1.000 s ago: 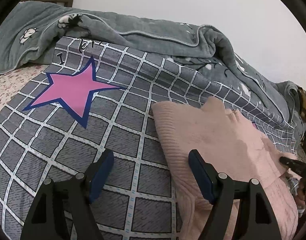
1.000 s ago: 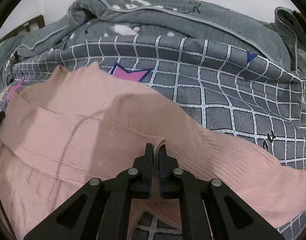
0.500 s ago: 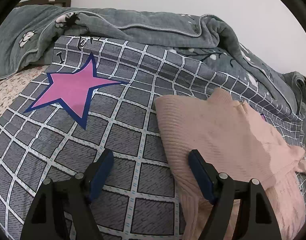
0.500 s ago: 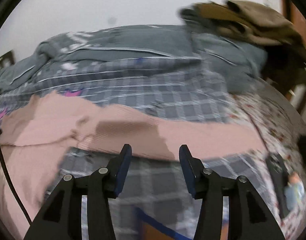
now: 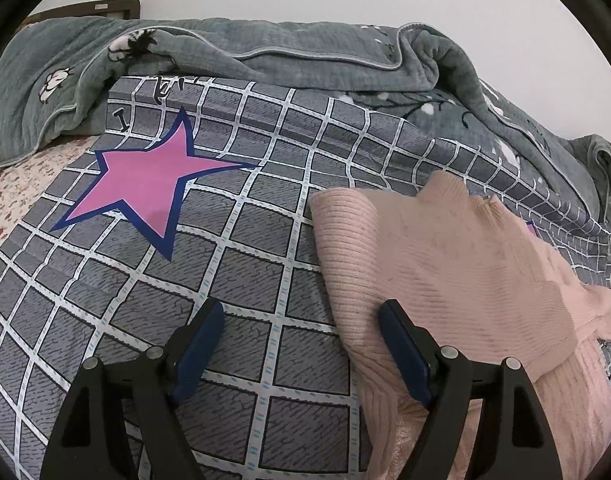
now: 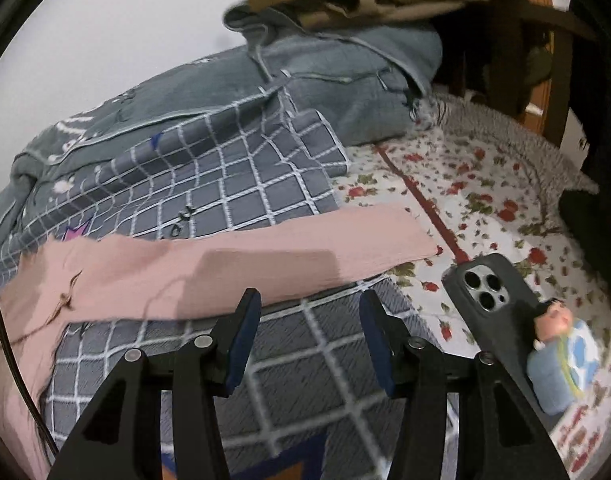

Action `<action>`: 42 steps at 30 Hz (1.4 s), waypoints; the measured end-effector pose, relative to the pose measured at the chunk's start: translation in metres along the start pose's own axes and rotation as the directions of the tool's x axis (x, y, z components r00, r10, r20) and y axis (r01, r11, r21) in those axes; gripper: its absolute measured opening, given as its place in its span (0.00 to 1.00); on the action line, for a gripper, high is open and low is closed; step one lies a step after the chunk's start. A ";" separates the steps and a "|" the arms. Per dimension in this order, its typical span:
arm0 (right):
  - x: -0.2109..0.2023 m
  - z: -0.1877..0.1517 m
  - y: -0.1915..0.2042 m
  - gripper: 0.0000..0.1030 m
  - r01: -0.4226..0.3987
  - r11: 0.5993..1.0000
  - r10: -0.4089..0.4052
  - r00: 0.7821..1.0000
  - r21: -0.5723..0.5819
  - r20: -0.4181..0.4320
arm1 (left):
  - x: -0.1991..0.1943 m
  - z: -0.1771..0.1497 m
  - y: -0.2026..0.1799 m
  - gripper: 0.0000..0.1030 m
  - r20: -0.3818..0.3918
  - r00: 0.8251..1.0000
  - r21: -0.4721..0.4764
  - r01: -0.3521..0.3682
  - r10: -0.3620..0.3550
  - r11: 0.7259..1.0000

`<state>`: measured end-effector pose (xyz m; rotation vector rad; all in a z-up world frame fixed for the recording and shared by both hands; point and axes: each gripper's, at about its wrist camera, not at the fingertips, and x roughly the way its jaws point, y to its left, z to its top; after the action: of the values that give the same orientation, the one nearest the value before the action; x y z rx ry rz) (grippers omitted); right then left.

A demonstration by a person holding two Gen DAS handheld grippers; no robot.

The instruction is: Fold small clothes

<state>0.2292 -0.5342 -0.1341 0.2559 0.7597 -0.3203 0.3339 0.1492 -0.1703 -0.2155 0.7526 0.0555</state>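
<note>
A pale pink ribbed knit garment (image 5: 445,264) lies on a grey quilt cover with a white grid and a pink star (image 5: 233,280); this cover is the landmark for what follows. In the left wrist view the garment's straight left edge runs down the cover's right part, and the cover to the left of that edge is bare as far as the star. Behind the cover a grey-green blanket (image 5: 265,60) is bunched up along the wall.

In the right wrist view one long pink sleeve (image 6: 305,248) stretches rightward across the cover, its cuff reaching just past the cover's right edge onto a floral sheet (image 6: 485,208). A phone in a dark grey case (image 6: 485,300) lies on that sheet, right of the cover.

The left gripper (image 5: 301,340) tilts downward over the garment's left edge, fingers spread wide, nothing clamped. The right gripper (image 6: 309,328) points down at bare cover just below the sleeve; its jaws have just been opening and nothing is between them.
</note>
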 end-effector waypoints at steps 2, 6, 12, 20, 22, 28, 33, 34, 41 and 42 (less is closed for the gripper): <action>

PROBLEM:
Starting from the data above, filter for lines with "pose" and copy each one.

THE COMPLETED TASK:
Action `<action>`: 42 steps at 30 Hz (1.4 s), waypoints; the measured end-effector pose, relative to the pose measured at the chunk's start: translation in metres along the start pose's own axes and rotation as the directions of the tool's x axis (x, y, z components r00, r10, r20) and y axis (r01, r11, r21) in those axes; gripper: its absolute measured opening, given as its place in its span (0.00 to 1.00); on the action line, for a gripper, high is open and low is closed; step one lies a step after the chunk's start. A ";" separates the steps and a "|" the arms. Per dimension in this order, its typical span:
`<state>`: measured end-effector pose (xyz m; rotation vector rad; all in a z-up world frame fixed for the recording and shared by both hands; point and axes: each gripper's, at about its wrist camera, not at the fingertips, and x roughly the way its jaws point, y to its left, z to its top; after the action: of the values that give the same orientation, the one nearest the value before the action; x y z rx ry rz) (grippers omitted); right then left.

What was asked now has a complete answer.